Traumatismes psychologiques

Les violences sexuelles font partie des pires traumas. Et la quasi-totalité des enfants victimes développent des troubles psycho-traumatiques. Ces traumas ne sont pas seulement psychologiques, mais aussi neuro-biologiques avec des atteintes corticales et des altérations des circuits émotionnels et de la mémoire à l’origine d’une dissociation et d’une mémoire traumatique.

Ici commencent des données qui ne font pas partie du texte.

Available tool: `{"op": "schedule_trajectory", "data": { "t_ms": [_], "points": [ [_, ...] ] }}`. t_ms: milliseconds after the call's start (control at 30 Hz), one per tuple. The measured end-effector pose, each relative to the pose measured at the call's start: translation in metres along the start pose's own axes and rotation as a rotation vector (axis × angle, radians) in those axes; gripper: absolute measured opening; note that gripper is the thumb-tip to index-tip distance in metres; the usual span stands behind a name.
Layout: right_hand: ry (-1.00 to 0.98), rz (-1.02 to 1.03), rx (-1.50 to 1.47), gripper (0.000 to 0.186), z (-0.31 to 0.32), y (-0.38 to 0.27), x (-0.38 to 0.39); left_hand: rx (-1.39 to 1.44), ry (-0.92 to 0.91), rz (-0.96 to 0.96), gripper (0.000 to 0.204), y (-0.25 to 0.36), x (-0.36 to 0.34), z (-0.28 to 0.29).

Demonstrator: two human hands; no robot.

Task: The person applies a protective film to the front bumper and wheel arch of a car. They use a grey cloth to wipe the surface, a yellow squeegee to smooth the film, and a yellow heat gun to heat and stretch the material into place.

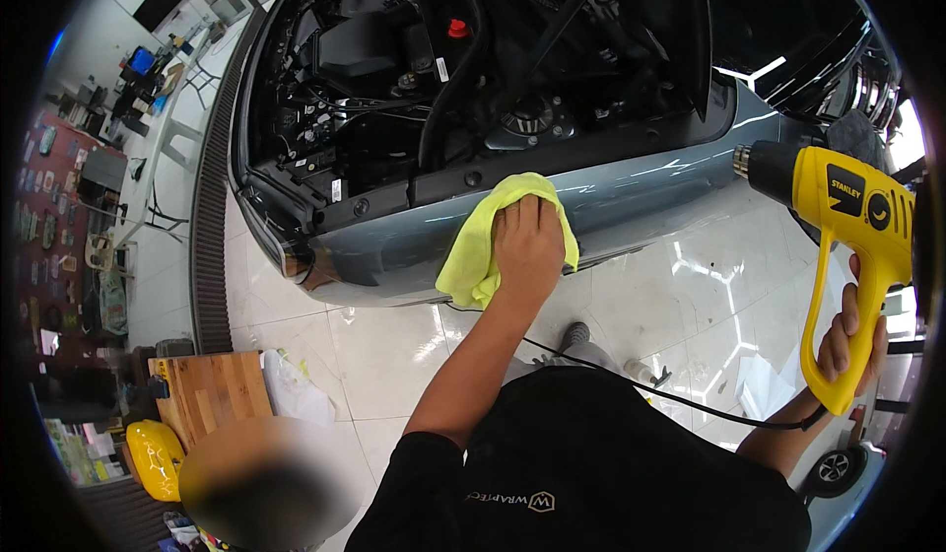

Selon Michel Barzach, présidente de l’Unicef France et Muriel Salmona, psychiatre et présidente de l’association ‘’Mémoire traumatique et victimologie’’, ces enfants ‘’gravement’’ traumatisés développent des stratégies hors normes pour survivre aux violences et à leur mémoire traumatique qui- telle une machine infernale à remonter le temps- leur fait revivre à l’identique ce qu’ils ont subi, comme une torture sans fin.

‘’Ces stratégies de survie (conduites d’évitement et conduites à risque dissociantes) sont invalidantes et à l’origine de fréquentes amnésies traumatiques (34 %). Traumas et stratégies de survie s’installent dans la durée. Si la mémoire traumatique n’est pas traitée de façon spécifique, ils vont gravement impacter la santé et la qualité de vie des victimes et les exposer à des revictimisations (7 victimes sur 10 ont subi des violences sexuelles à répétition)’’, lit-on dans leur enquête intitulée : ‘’Violences sexuelles faites aux enfants : une urgence humanitaire’’.

Et il faut noter que les conséquences sur la santé de la victime à long terme sont énormes. Il s’agit du risque de mort précoce par accidents, de maladies et suicides (selon l’enquête, elles sont 45 % à avoir tenté de se suicider), d’épilepsie, de troubles psychiatriques, d’addictions (pour 48% des victimes), de troubles de l’immunité, de troubles gynécologiques, digestifs et alimentaires, de douleurs chroniques, etc. Une prise en charge adaptée permet aux victimes, en traitant leur mémoire traumatique, de ne plus être dominées par les violences et les agresseurs, d’activer une réparation neurologique et d’en stopper les conséquences.